You can also snack on collagen-rich foods like bone broth. The collagen in this broth will help your intestines maintain thick, resilient cell walls, which makes you more resistant to fungal infections and other issues.

Minimize the alcohol. Alcohol is basically a poison which we drink because it has effects some people find pleasant. Anyone who has experienced a hangover can attest to the fact that alcohol can be dangerous to drink in excess.

There is some amount of evidence to suggest that a minimal amount of alcohol intake can be good for you, particularly red wine. It's all quite poorly understood at the moment. We aren't telling you to cut off alcohol entirely, but keep in mind that there's a difference between a glass of red in the evening and a night spent drinking an array of liquors. 

Too much alcohol can damage the liver, and since alcohol is capable of sterilizing what it touches, it tends to kill some of your gut flora as it passes through. 

Strive to minimize stress. Stress in particular will increase your nutrient needs, since your body has to adjust to and recover from that stress. Vitamin C, the B Vitamins, Magnesium, and some other nutrients are in demand, and their lack is why you tend to feel more tired and irritable when you're stressed.

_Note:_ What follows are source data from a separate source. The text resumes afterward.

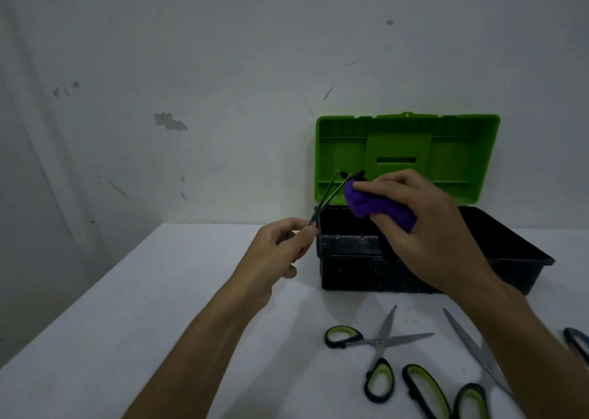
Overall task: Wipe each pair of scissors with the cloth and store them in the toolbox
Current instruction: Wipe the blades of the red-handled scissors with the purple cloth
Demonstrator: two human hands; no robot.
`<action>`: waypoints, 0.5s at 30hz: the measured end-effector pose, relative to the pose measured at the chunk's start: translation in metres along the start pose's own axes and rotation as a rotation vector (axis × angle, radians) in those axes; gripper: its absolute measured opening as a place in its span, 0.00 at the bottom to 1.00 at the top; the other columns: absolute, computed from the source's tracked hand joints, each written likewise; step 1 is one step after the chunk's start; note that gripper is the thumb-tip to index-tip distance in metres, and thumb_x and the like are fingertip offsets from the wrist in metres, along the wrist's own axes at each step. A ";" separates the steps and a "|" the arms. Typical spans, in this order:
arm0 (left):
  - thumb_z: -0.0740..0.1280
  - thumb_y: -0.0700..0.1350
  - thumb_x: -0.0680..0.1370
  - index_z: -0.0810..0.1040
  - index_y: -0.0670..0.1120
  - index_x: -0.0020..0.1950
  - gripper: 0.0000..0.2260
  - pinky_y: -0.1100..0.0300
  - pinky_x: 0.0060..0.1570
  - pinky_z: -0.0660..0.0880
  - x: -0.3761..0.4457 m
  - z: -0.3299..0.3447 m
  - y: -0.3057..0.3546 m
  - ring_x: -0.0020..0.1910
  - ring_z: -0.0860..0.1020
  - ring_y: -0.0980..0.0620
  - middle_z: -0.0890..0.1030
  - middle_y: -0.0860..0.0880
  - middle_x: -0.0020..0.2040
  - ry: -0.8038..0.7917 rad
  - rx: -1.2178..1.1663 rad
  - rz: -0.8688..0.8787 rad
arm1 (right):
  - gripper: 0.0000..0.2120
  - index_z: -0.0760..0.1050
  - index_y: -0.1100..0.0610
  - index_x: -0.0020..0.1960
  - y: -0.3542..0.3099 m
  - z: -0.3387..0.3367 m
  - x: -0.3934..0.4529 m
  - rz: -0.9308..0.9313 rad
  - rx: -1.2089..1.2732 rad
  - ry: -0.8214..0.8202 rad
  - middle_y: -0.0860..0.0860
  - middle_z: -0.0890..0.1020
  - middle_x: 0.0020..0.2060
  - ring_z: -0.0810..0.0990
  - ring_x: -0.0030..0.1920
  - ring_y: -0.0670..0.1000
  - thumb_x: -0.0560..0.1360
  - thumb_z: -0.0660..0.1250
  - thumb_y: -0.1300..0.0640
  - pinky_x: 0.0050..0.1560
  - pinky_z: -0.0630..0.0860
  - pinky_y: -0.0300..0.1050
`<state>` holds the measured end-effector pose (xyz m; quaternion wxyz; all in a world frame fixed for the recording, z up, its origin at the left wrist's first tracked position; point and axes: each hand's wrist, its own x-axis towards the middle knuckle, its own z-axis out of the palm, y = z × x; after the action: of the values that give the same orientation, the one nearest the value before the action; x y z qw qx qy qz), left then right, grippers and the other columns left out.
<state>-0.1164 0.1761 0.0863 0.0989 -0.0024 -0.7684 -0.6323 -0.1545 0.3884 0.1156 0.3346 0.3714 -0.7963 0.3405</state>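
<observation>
1. The left hand point(280, 246), centre of the frame, pinches thin metal scissors point(328, 197), fingers clamped low on them, blades slightly apart and angled up right.
2. The right hand point(427, 224) grips a bunched, fuzzy purple cloth point(366, 203) against the blades' upper end.
3. Behind stands the toolbox point(510, 253): glossy black plastic tub, ribbed green lid point(404, 154) upright.
4. Lower right on the white worktop point(159, 291) lie an open pair point(381, 343) and a second pair point(471, 355), steel-bladed with black-and-lime loop handles.
</observation>
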 end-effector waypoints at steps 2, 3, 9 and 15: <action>0.66 0.51 0.79 0.82 0.50 0.46 0.08 0.66 0.31 0.67 -0.001 0.000 0.001 0.32 0.70 0.57 0.74 0.51 0.37 -0.001 0.030 -0.035 | 0.20 0.77 0.48 0.64 -0.001 0.002 0.000 0.005 0.012 -0.017 0.46 0.77 0.53 0.76 0.54 0.48 0.74 0.71 0.62 0.53 0.76 0.48; 0.66 0.51 0.79 0.83 0.50 0.45 0.09 0.66 0.32 0.68 -0.002 0.000 0.001 0.32 0.72 0.60 0.77 0.54 0.38 0.001 0.033 -0.045 | 0.20 0.78 0.48 0.64 -0.001 0.002 -0.001 0.008 0.015 -0.025 0.46 0.77 0.53 0.76 0.54 0.48 0.74 0.71 0.62 0.53 0.75 0.48; 0.60 0.51 0.83 0.80 0.51 0.40 0.15 0.55 0.49 0.74 -0.002 0.000 -0.003 0.51 0.81 0.57 0.86 0.53 0.45 -0.039 0.001 0.017 | 0.21 0.78 0.47 0.63 -0.002 0.003 -0.001 0.020 0.019 -0.030 0.45 0.77 0.52 0.76 0.53 0.46 0.73 0.71 0.62 0.54 0.75 0.44; 0.59 0.50 0.83 0.73 0.43 0.44 0.13 0.47 0.47 0.82 -0.008 0.009 0.001 0.43 0.85 0.40 0.82 0.44 0.38 -0.156 -0.337 -0.076 | 0.21 0.77 0.49 0.64 0.001 0.004 0.000 0.014 0.026 -0.023 0.46 0.78 0.53 0.76 0.54 0.48 0.73 0.72 0.62 0.55 0.75 0.49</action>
<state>-0.1093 0.1858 0.0846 0.0133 -0.0388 -0.6565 -0.7532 -0.1559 0.3858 0.1129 0.3186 0.3740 -0.7981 0.3487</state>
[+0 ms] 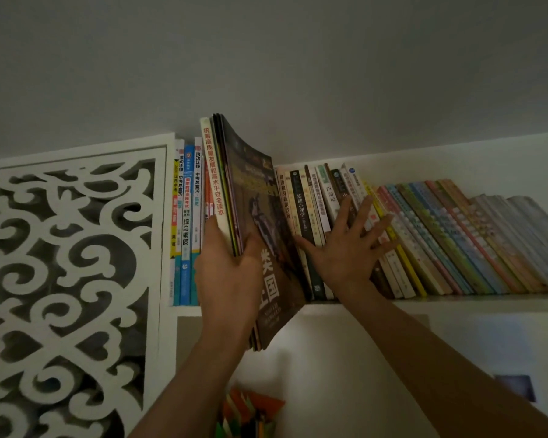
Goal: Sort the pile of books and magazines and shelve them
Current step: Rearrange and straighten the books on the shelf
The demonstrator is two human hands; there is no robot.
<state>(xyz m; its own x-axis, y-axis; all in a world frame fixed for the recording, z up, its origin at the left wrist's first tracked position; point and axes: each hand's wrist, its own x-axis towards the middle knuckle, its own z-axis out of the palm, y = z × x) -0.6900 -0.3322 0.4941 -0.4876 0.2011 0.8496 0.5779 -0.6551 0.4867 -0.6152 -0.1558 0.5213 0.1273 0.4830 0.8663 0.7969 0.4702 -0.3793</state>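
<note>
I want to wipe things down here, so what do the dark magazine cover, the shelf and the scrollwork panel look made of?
Dark magazine: glossy coated paper, judging by its sheen and the way the thin cover bends. Shelf: smooth white painted or laminated board; which one is unclear. Scrollwork panel: a white-painted cut-out sheet, perhaps wood board or plastic, with flat, clean-cut edges.
</note>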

Sickness does the same thing to your body. Illnesses will affect your body in a thousand little ways, from congestion to dehydration to organ dysfunction. This is why it's so important to take it easy, eat healthy, and fight off illness as quickly as possible.

Eat an array of healthy foods. Again, a superfood powder might have all of the nutrients in it that a good salad does, but the salad will have a lot of incidental nutrients, and it also passes through your digestive system slower. Remember how the stomach spends a lot of time grinding up your food into a paste?  It's also skimming off nutrients as it does so. If the food you eat is already liquid, it passes through much more quickly, giving your body less time to absorb nutrients from it.

Time your consumption. We don't mean with a timer here; just know the timing for your body. For example, tea can be good for you, but the beneficial polyphenols in many teas actually inhibit iron absorption. Therefore, it's beneficial to think about when you're getting your iron, and to avoid tea with it. This is why it's not recommended to drink tea with meals, but rather in between.

Coffee is also something you should avoid drinking with meals whenever possible. It's good for a pick-me-up between meals, but the caffeine in particular can inhibit the absorption of other nutrients.

And finally, of course, drink plenty of water. Your body needs water for pretty much everything, and many people don't drink enough water in a day. There's some contention about how much water is enough, but just make sure you're drinking a healthy amount. And no, sodas, coffee, and other liquids with water as a primary ingredient don't count.